**Task goal:** Retype nothing except the lines below from the one with "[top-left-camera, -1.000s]" through the one with "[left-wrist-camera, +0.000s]", exactly, with images left out.

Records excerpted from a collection
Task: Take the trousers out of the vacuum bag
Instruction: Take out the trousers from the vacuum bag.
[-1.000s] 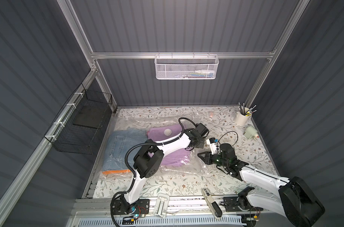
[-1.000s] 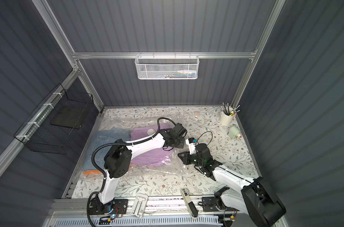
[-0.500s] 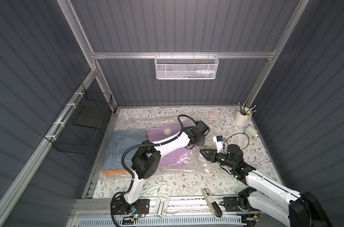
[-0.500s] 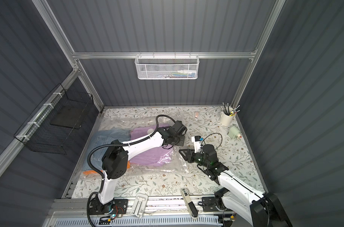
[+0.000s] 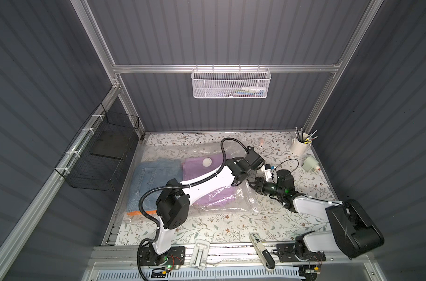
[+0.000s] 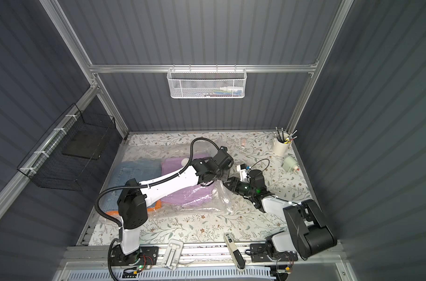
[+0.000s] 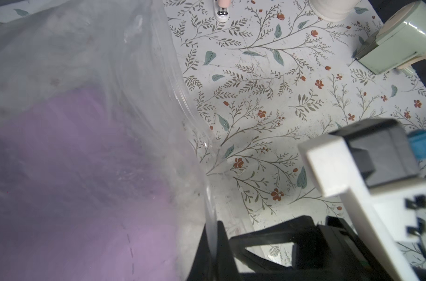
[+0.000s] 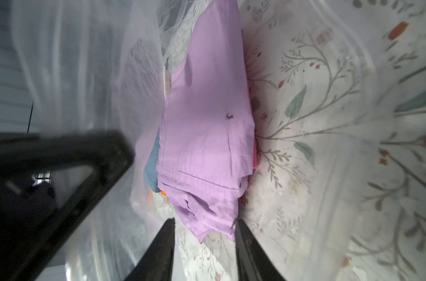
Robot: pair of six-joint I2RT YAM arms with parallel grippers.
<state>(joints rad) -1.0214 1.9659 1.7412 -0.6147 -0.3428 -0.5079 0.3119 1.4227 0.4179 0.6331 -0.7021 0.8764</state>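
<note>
The clear vacuum bag (image 5: 173, 155) lies on the left half of the table, its white valve (image 5: 207, 161) on top. Inside lie lilac trousers (image 5: 219, 198), denim trousers (image 5: 153, 175) and an orange pair (image 5: 134, 213). A pink sliver (image 8: 255, 155) shows under the lilac pair. My left gripper (image 7: 213, 233) is shut on the bag's mouth edge and holds it up. In the mouth, my right gripper (image 8: 204, 226) is open. A corner of the lilac trousers (image 8: 207, 121) lies between its fingertips, which stand apart from the cloth.
A white cup of pens (image 5: 300, 146) and a pale green device (image 5: 310, 164) stand at the back right, with a small pink item (image 5: 261, 143) nearby. A black wire basket (image 5: 102, 150) hangs on the left wall and a white mesh basket (image 5: 231, 84) on the back rail. Tools (image 5: 261, 250) lie along the front rail.
My right gripper has gone from almost shut to open at the bag's mouth, and its arm has shifted. The left gripper has kept its hold on the bag.
</note>
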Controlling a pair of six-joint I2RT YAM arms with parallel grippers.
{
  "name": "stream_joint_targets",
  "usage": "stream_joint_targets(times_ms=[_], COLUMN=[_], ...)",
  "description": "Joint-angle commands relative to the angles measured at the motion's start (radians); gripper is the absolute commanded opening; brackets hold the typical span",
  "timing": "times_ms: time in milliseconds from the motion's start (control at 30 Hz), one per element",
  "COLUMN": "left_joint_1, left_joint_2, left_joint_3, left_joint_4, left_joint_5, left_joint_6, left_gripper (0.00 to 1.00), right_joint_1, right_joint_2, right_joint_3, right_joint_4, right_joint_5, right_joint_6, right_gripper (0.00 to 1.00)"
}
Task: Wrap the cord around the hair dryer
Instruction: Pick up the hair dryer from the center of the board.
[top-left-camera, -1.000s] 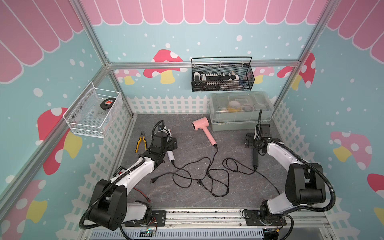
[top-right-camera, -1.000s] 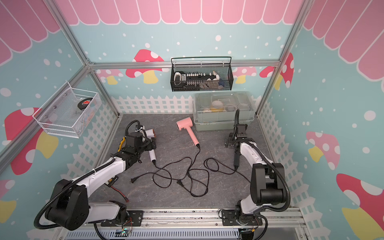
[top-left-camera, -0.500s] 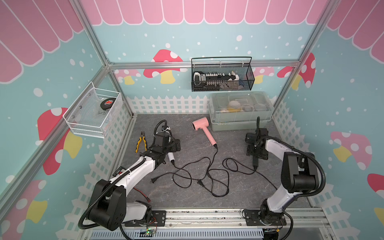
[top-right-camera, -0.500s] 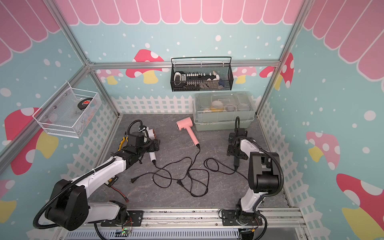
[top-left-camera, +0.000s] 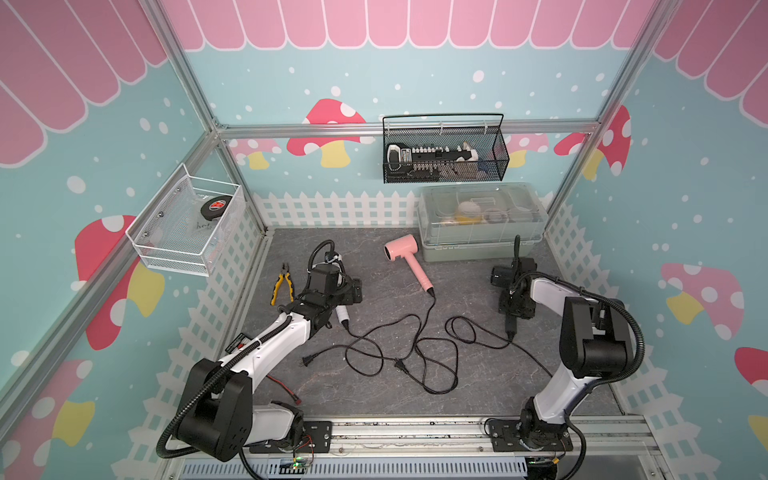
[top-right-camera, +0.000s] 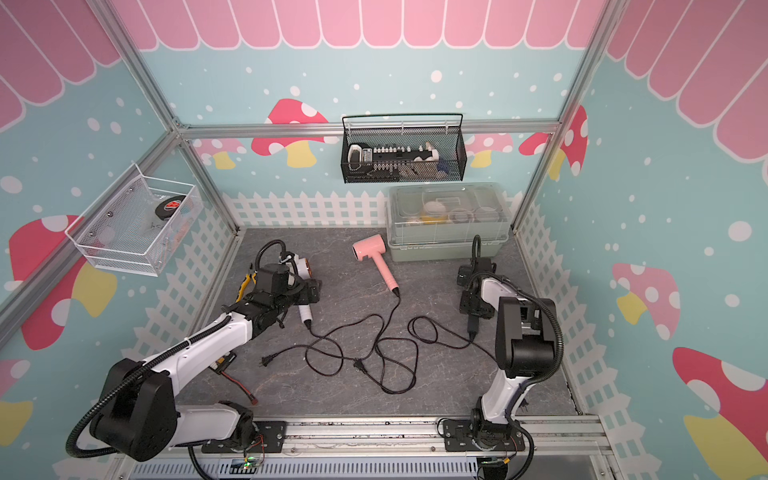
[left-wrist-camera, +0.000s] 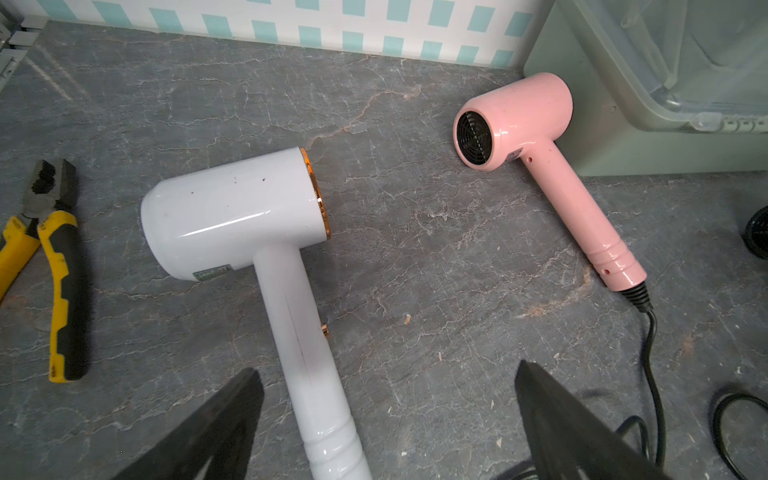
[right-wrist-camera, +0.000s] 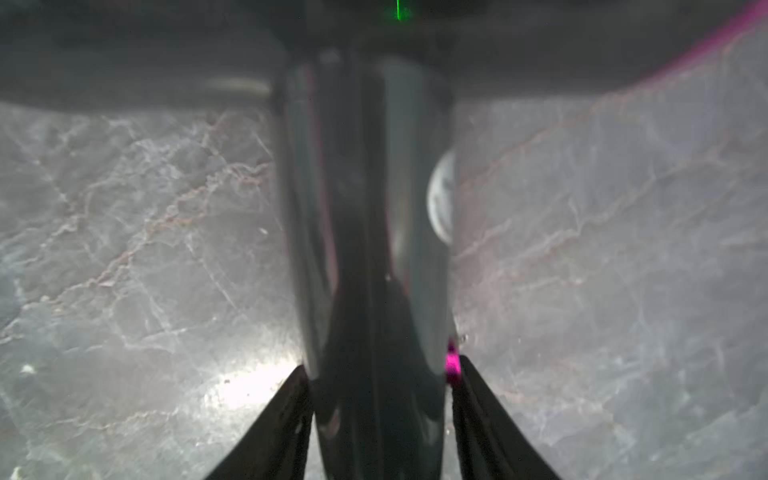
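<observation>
Three hair dryers lie on the grey floor. The pink hair dryer (top-left-camera: 405, 257) (left-wrist-camera: 523, 124) lies at the back middle, untouched. A white hair dryer (left-wrist-camera: 241, 208) lies under my left gripper (left-wrist-camera: 385, 368), which hangs open above its handle and a little to one side. A black hair dryer (top-left-camera: 510, 326) (right-wrist-camera: 365, 208) lies at the right, and my right gripper (right-wrist-camera: 380, 363) (top-left-camera: 515, 303) is shut on its handle. The black cords (top-left-camera: 415, 349) lie in loose tangled loops between the arms, with a plug (top-left-camera: 399, 365) at their middle.
Yellow-handled pliers (top-left-camera: 282, 286) (left-wrist-camera: 54, 270) lie left of the white dryer. A green box with a clear lid (top-left-camera: 478, 249) stands at the back right, close behind the pink dryer. A black wire basket (top-left-camera: 444, 158) and a white one (top-left-camera: 187, 224) hang on the walls.
My right gripper has swung in over the black dryer's handle and its jaws have narrowed onto it. The left arm has barely shifted and stays open.
</observation>
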Motion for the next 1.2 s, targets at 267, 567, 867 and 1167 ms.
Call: stream_joint_targets(times_ms=[267,567,867,1167], left_joint_1=[-0.008,-0.014,-0.014,0.030], left_joint_2=[0.002,0.018,-0.003,0.029], left_joint_3=[0.022,0.058,0.126,0.232], left_joint_4=[-0.012,-0.023,-0.075,-0.107], left_joint_5=[0.015,0.046,0.129,0.545], left_joint_6=[-0.022,-0.028,0.014,0.052], left_gripper=[0.95,0.95,0.96,0.97], right_joint_1=[0.001,0.133,0.342,0.522], right_joint_2=[0.007,-0.106,-0.225,-0.361], right_joint_3=[0.018,0.041,0.019,-0.134], right_joint_4=[0.042,0.100,0.250,0.518], right_joint_5=[-0.066,-0.032,-0.013,-0.083], right_joint_6=[-0.064,-0.168,-0.371,-0.745], right_gripper=[0.05,0.00,0.00,0.00])
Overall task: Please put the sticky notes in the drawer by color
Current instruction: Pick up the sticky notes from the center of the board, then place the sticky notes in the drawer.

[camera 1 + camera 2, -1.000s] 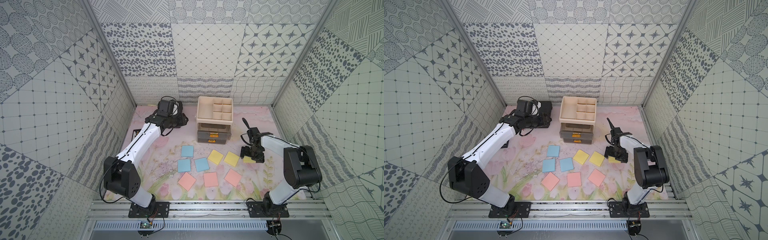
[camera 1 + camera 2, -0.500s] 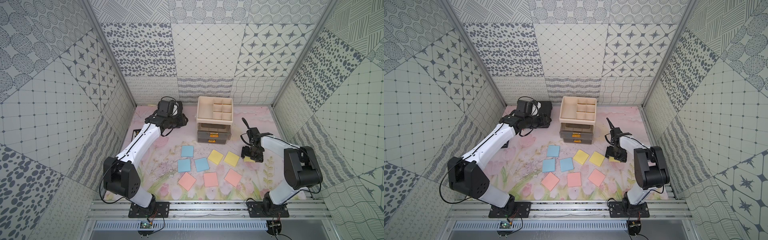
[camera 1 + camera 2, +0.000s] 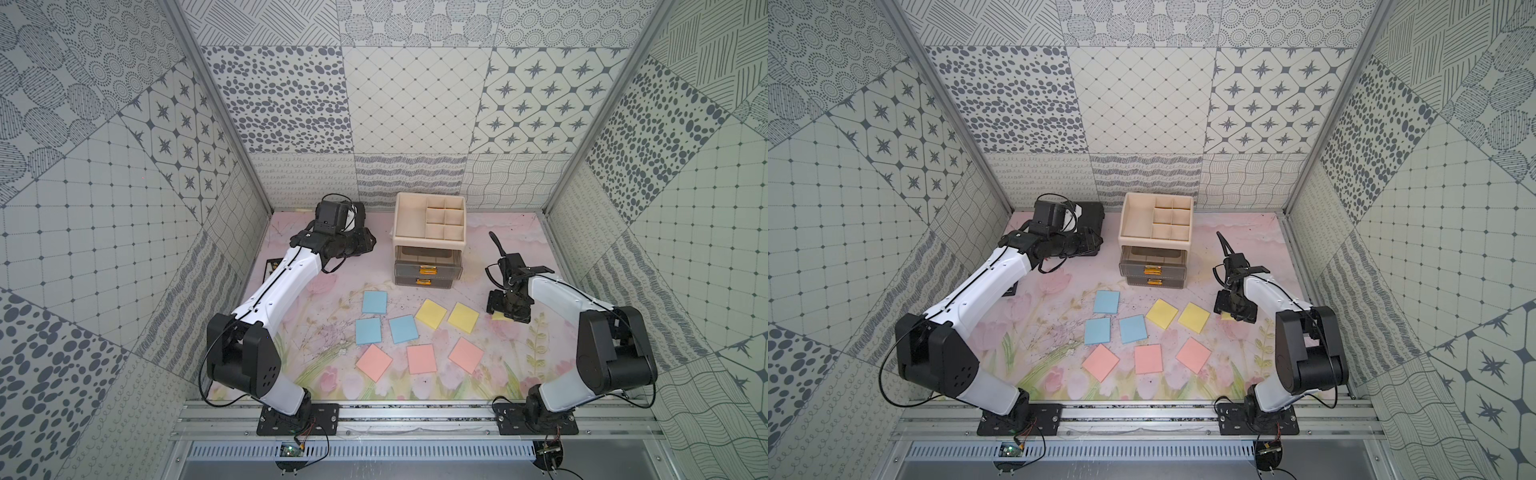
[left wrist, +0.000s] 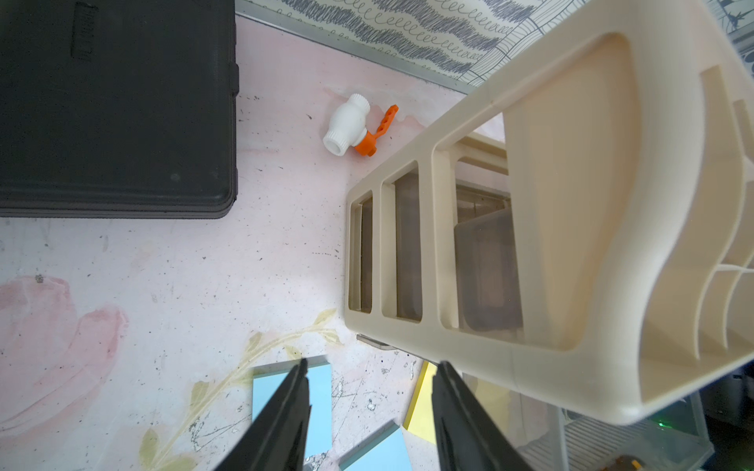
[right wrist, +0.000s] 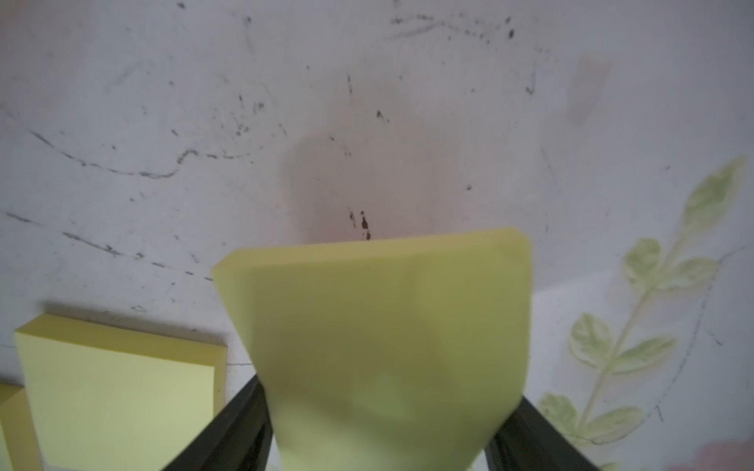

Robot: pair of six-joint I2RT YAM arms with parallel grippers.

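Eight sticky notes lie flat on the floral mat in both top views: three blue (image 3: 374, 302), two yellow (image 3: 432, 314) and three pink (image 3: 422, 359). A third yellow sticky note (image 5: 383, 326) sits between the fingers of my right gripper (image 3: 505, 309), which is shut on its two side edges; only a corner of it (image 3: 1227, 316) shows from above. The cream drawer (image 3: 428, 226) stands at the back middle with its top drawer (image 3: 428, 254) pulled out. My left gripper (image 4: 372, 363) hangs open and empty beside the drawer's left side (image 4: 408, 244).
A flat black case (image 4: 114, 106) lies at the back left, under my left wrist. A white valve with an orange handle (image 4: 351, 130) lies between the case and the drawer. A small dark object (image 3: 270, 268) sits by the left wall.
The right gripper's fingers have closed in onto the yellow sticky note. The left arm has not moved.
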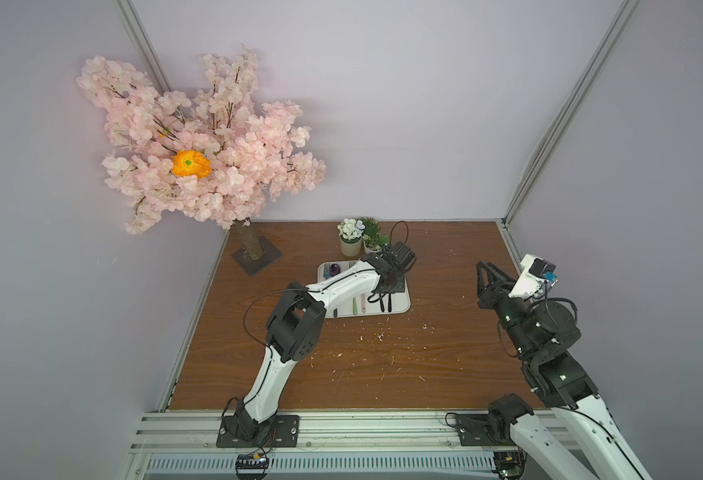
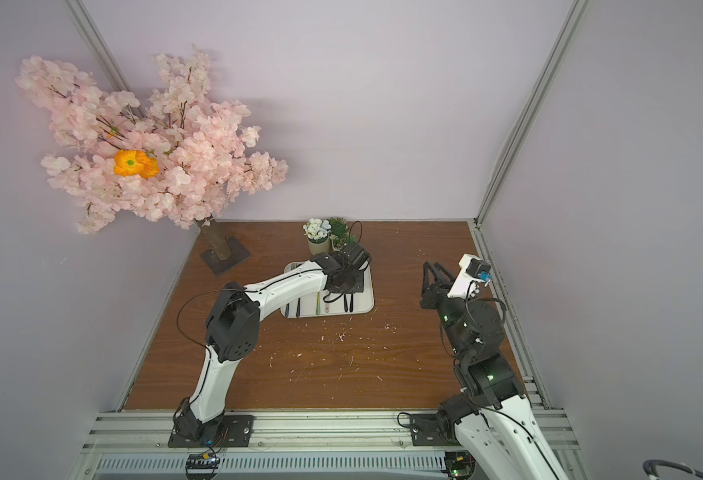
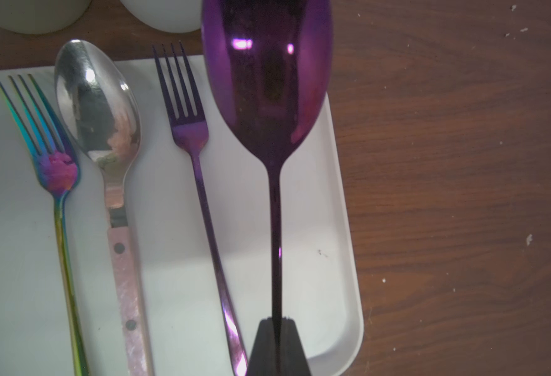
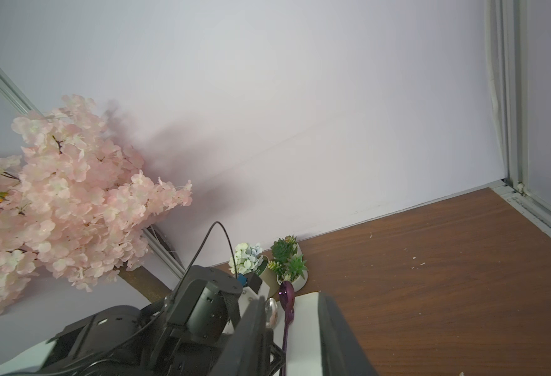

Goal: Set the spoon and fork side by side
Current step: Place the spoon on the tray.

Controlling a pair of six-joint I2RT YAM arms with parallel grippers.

**Response area:**
[top-left-camera, -1.000s] 
[top-right-camera, -1.000s] 
[top-left-camera, -0.500s] 
[top-right-camera, -0.500s] 
[top-left-camera, +0.000s] 
[top-right-camera, +0.000s] 
[left-wrist-camera, +0.000s] 

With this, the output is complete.